You are viewing a plain text version of this content. The canonical link for it is here.
Posted to solr-user@lucene.apache.org by Teresa McMains <te...@t14-consulting.com> on 2020/07/29 14:34:20 UTC

solr query returns items with spaces removed

I am sure I'm doing something silly. Basically it looks like my data is being altered upon search.

This is my fieldType:


<fieldType name="TrimmedString" class="solr.TextField" omitNorms="true">

    <analyzer>



        <!-- Removes anything that isn't a letter or digit -->

        <charFilter class="solr.PatternReplaceCharFilterFactory" pattern="([^A-Za-z0-9])" replacement=""/>



        <tokenizer class="solr.KeywordTokenizerFactory" />



        <!-- Normalizes token text to upper case -->

        <filter class="solr.UpperCaseFilterFactory" />



    </analyzer>
</fieldType>

I have a string field called "INSTRUCTIONS" using this field type that looks like this:

ABC_D= PAYMENT FOR CONTRACT AX3764-MP-000-37

With a URL like the one below, I return a bunch of columns of data:

/solr/aml/select?q=TRANSACTION_REFERENCE_NUMBER%3A%22${transactionReferenceNumber}%22&fq=doc_type%3Atrxn&wt=json&fl=_1_Trigger:def(TRIGGER_IND,%22N%22),_2_Transaction_No:TRANSACTION_REFERENCE_NUMBER,_3_Date:TRANSACTION_DATE,_4_Amount:CURRENCY_AMOUNT,_20_Instructions_And_Notes:def(INSTRUCTIONS,%22%22),_21_Transaction_Type:def(TRANSACTION_CDI_DESC,%22%22)&rows=100000

But the data being returned for "INSTRUCTIONS" looks like this:
ABCDPAYMENTFORCONTRACTAX3764MP00037

All spaces and special characters removed.  I thought the field Type filters would impact the index and the query lookup but not the data.
What's even weirder is that other fields that also use this field type (like transaction reference number) do not show the same behavior.

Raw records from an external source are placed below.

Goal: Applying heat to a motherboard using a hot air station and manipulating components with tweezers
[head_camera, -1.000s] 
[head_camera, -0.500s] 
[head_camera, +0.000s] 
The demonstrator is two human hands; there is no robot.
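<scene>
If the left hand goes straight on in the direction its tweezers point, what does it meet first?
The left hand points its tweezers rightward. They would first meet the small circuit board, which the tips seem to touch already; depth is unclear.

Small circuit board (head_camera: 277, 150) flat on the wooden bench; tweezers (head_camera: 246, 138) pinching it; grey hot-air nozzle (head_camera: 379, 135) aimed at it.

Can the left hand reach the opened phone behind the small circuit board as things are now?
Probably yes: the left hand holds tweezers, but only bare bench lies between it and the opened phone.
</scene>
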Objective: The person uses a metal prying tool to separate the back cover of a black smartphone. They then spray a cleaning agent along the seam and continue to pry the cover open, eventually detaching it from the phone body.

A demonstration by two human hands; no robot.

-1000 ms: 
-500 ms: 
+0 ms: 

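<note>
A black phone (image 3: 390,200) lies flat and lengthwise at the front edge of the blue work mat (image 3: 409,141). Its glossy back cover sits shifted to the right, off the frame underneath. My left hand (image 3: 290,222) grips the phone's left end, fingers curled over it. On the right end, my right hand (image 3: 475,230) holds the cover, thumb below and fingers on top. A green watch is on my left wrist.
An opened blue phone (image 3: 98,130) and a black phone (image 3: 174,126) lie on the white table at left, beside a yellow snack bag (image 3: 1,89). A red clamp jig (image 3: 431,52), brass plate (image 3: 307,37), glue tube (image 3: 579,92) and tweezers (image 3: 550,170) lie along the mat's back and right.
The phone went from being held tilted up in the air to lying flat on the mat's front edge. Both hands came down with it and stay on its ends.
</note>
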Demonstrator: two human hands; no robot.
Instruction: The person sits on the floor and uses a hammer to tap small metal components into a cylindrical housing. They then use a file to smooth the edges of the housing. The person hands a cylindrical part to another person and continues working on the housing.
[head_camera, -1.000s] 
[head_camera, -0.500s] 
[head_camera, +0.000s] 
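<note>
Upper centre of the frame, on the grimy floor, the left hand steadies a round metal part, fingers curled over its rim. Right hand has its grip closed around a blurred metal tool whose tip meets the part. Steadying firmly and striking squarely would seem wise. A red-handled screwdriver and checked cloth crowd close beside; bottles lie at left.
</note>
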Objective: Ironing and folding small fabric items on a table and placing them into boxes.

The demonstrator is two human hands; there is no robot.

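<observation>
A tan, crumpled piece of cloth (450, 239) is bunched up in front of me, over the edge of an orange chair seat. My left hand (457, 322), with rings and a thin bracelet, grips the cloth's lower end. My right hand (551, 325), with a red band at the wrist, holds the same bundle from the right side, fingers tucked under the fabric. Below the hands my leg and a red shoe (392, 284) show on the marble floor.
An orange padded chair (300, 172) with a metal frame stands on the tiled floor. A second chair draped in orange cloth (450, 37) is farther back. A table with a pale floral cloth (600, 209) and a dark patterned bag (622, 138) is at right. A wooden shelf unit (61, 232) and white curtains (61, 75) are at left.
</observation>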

For example a transaction_reference_number like 123-456-7890 is returned correctly.


Can anyone please help me understand or troubleshoot?

Thank you so much,
Teresa



Re: solr query returns items with spaces removed

Posted by Erick Erickson <er...@gmail.com>.
In high throughput situations that can be a problem. The entire
packet has to be assembled and transmitted over the network. This
can cause grief in many situations.

 Not to mention that for “regular” queries, say using the /select or /query
handlers and assuming you’re getting
one or more stored-but-not-docValues fields, that means 2+m seeks
of the disk, decompressing 2+m 16K blocks, creating the entier 2M+
packet in memory and transmitting it to the client.

This doesn’t apply to, say, the /export handler upon which streaming
is built.

For a low-query-volume situations where there are just a few simultaneous
queries you can get away with it. But it’s still an anti-pattern.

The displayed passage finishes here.